Ho vissuto senza tempo
con l’esaltata sensualità
che hanno solo i dannati ad un destino precario,
che temono anche i sogni
perché scoloriscono in fretta.
Sono stanco di avere paura
del tramonto che inghiotte il giorno,
del mare che termina nell’orizzonte lontano,
della folle utopia dei forti che genera mostri.
C’è un Uomo in mezzo a Voi
al quale non sono degno
neanche di annodare i legacci dei sandali.
Così Giovanni il Battista arringò la folla
quando Gesù si presentò per il battesimo nel Giordano.

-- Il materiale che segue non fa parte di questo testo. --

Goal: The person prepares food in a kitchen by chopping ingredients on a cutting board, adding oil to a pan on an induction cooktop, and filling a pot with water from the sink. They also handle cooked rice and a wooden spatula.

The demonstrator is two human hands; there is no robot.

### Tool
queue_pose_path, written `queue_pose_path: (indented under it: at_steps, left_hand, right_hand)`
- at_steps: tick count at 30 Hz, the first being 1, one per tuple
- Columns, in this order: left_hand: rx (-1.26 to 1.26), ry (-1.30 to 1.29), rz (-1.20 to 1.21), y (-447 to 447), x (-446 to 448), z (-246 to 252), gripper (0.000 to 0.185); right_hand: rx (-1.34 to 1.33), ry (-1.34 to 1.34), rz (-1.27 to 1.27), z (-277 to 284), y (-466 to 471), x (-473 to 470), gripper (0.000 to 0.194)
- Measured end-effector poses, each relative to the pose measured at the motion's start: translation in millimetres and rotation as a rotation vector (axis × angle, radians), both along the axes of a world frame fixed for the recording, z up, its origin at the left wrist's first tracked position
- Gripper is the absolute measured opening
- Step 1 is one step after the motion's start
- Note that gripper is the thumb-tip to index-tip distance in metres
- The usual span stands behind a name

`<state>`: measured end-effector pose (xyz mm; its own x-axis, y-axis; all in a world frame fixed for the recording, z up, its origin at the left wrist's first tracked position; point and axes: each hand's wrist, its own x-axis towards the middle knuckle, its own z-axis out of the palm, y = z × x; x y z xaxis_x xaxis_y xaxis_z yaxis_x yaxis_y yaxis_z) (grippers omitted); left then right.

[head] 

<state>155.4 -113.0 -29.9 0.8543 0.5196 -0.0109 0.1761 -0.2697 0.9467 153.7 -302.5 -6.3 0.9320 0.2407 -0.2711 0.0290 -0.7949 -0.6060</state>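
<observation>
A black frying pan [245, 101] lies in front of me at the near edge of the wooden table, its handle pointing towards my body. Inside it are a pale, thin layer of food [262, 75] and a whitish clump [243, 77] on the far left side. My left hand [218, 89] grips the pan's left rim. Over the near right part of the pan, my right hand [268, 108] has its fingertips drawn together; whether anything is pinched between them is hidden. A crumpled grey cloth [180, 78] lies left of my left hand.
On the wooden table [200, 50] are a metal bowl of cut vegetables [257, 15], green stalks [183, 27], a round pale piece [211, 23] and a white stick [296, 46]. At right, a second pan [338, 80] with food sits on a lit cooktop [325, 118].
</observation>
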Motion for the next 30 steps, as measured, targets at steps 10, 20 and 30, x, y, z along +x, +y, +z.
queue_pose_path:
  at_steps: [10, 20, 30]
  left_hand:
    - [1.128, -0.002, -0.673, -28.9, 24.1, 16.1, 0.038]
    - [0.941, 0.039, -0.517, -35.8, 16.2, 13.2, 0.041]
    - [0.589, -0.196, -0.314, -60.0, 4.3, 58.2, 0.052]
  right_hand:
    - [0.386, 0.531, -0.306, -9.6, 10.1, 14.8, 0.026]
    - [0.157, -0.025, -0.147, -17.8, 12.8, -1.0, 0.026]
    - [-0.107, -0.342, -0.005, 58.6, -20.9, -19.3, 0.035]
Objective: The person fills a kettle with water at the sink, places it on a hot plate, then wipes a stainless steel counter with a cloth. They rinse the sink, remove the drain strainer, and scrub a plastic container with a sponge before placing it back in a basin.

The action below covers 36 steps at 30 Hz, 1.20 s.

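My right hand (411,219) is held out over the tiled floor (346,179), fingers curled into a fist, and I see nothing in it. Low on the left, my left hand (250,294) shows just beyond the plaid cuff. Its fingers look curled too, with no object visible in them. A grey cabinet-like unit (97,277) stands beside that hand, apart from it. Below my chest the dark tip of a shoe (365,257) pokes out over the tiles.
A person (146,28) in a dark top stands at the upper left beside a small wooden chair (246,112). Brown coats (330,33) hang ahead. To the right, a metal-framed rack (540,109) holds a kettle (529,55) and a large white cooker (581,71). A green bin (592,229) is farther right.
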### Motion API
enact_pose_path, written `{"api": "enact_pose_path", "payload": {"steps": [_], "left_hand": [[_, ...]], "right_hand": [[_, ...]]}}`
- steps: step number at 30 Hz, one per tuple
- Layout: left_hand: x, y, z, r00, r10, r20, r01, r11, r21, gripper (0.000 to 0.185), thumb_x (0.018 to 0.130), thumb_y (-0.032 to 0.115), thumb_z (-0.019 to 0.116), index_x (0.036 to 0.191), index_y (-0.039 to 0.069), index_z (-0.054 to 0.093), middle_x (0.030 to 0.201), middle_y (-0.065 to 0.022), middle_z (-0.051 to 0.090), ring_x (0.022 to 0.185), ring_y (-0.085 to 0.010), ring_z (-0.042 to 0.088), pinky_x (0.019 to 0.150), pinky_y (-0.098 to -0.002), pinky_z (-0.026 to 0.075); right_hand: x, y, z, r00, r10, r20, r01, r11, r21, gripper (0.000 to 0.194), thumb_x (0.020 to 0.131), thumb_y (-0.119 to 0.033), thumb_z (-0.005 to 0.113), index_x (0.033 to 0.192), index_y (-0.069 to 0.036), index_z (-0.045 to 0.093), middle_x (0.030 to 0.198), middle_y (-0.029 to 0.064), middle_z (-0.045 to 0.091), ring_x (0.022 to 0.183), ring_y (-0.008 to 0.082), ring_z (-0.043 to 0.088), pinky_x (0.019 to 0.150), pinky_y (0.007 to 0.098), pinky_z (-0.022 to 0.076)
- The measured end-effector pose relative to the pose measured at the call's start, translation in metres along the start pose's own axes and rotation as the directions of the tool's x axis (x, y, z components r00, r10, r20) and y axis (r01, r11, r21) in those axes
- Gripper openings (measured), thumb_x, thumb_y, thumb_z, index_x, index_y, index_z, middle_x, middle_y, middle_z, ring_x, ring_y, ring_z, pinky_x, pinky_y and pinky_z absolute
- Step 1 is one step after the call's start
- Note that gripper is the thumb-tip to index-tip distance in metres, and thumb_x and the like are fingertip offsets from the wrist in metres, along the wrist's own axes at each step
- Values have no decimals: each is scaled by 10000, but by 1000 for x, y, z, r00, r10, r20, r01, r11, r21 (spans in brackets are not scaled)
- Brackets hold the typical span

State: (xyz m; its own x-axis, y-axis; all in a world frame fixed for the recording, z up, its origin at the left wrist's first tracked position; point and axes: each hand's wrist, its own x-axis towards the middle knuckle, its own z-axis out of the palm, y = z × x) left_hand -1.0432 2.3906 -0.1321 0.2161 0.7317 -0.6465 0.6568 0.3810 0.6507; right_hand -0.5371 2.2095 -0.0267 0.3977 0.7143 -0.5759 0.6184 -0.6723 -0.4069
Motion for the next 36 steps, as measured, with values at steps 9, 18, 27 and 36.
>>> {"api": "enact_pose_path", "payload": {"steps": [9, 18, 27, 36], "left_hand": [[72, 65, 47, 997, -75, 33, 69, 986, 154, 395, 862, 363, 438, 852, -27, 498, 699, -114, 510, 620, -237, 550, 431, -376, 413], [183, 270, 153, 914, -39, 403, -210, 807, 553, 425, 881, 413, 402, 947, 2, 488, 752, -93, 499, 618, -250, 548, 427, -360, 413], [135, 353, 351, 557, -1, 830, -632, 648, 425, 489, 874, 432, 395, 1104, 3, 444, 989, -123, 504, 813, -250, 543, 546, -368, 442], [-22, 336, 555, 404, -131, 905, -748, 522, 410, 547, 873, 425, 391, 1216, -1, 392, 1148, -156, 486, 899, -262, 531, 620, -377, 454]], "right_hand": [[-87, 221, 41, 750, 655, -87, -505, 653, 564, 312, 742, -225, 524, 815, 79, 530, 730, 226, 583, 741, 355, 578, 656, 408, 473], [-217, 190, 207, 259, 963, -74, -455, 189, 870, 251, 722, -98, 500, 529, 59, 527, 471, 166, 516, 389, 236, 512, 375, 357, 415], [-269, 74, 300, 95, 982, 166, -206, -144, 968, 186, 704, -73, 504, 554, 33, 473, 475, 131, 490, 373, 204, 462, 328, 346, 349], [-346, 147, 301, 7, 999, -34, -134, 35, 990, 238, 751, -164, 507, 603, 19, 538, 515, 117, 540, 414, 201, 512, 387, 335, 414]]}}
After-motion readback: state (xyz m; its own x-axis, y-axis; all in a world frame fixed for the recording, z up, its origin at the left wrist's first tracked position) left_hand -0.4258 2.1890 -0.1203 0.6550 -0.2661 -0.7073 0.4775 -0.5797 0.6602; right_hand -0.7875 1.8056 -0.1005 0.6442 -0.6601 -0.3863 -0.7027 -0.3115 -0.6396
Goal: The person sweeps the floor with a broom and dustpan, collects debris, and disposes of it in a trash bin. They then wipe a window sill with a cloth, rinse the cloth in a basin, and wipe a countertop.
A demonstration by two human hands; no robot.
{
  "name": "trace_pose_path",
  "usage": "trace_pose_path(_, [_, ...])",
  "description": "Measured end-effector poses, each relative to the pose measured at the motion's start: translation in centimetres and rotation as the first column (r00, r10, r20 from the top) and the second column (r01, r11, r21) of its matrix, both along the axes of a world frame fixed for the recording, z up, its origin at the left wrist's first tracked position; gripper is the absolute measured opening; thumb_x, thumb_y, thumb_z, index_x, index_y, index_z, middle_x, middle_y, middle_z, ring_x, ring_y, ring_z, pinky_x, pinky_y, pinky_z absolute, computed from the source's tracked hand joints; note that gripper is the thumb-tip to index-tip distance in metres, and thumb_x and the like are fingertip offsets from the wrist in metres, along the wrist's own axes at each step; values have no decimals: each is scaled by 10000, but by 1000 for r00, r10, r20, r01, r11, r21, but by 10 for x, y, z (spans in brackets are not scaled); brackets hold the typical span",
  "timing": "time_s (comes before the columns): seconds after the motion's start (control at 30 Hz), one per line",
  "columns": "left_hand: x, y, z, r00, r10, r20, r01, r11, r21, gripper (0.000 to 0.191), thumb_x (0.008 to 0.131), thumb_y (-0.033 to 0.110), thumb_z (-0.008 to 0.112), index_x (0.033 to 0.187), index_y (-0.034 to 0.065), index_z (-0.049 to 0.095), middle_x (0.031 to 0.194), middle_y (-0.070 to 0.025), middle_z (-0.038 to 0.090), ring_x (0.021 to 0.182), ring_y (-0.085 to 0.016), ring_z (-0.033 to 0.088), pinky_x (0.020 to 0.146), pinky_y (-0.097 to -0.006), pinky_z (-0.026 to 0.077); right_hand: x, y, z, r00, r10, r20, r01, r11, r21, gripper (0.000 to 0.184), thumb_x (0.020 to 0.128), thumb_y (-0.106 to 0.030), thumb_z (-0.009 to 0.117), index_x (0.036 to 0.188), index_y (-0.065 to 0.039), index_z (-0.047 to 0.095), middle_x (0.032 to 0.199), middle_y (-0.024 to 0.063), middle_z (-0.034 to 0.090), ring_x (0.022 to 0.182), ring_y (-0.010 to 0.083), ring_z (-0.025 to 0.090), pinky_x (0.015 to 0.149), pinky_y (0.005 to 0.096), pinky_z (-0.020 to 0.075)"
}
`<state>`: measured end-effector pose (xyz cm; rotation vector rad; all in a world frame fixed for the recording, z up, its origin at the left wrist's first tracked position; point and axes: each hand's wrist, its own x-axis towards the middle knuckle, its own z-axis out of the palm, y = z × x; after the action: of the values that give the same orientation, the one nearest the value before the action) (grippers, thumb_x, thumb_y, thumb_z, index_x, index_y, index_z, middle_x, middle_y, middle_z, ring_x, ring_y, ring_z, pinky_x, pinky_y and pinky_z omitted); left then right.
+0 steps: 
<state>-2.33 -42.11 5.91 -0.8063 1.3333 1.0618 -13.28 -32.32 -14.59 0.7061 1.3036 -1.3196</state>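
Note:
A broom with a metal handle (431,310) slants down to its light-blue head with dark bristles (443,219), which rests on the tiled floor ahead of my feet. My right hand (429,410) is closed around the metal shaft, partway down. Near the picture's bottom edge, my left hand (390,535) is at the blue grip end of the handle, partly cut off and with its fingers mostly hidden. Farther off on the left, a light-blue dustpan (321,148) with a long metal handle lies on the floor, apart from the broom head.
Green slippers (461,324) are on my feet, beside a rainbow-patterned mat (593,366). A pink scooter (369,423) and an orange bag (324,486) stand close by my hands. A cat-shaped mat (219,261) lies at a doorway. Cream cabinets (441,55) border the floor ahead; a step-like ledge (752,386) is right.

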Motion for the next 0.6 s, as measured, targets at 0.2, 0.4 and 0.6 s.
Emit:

Mi attanaglia la paura che quell’Uomo
non voglia più tornare in mezzo a noi.
Ma sei arrivato Tu,
venuto da lontano,
e, nuovo Cireneo,
Ti sei gravato della Croce
appesantita dall’egoismo degli uomini.
Ci hai guidati
lungo le stazioni dell’eterna Via Crucis
mostrandoci il vero volto del mondo.
Il volto della gente di Harlem,
dove il colore della pelle
discrimina la dignità.
Il volto dei disperati
che annegano nei nostri mari
alla ricerca di una vita vivibile.
Il volto degli eroi per caso
morti senza sapere il perché
in guerre che non hanno capito.
Il volto dei profughi
senza presente e senza futuro,
prigionieri di un passato ancestrale.
Il volto dei bambini
costretti a cucire i palloni di cuoio
alla periferia fatiscente di Islamabad.
Il volto dei bambini
stivati in orridi antri
dove annodano i tappeti a Jalalabad.
Il volto dei bambini
che raccolgono i favi di cacao
nell’entroterra di Abidjan.
Il volto dei bambini
costretti a diventare produttori e fornitori
di organi di ricambio.
Il volto dei bambini
armati come adulti
nel gioco della guerra vera in Liberia.
È la tragedia dei figli indesiderati
del mondo opulento,
ma Tu ci hai insegnato
che sono i figli prediletti di Dio.
L’autorità, il potere e l’egoismo,
precari come il tempo,
ballano con ogni singolo individuo
una danza di morte imbevuta di sangue,
lavata con fiumi di altro sangue,
per far prevalere la ragione dei forti.
Ora sei tornato alla casa del Padre,
ma morendo hai rinnovato
il miracolo della Resurrezione,
perché hai fatto risorgere l’Uomo
che soffre in ogni angolo del pianeta,
diventato, per un giorno, primo attore.
Il mondo dei vinti, dei disperati, dei derelitti,
il mondo della Speranza, della Fede, della Carità,
il mondo senza barriere,
il mondo che rifiuta le guerre ma deve subirle,
il mondo della solidarietà,
il mondo dei giovani che hanno pregato e cantato,
il mondo rimasto orfano,
si è stretto intorno a Te,
costringendo i potenti
a piegarsi e, forse, a meditare.
Non omnis morieris.
Hallau akbar.
Shalom.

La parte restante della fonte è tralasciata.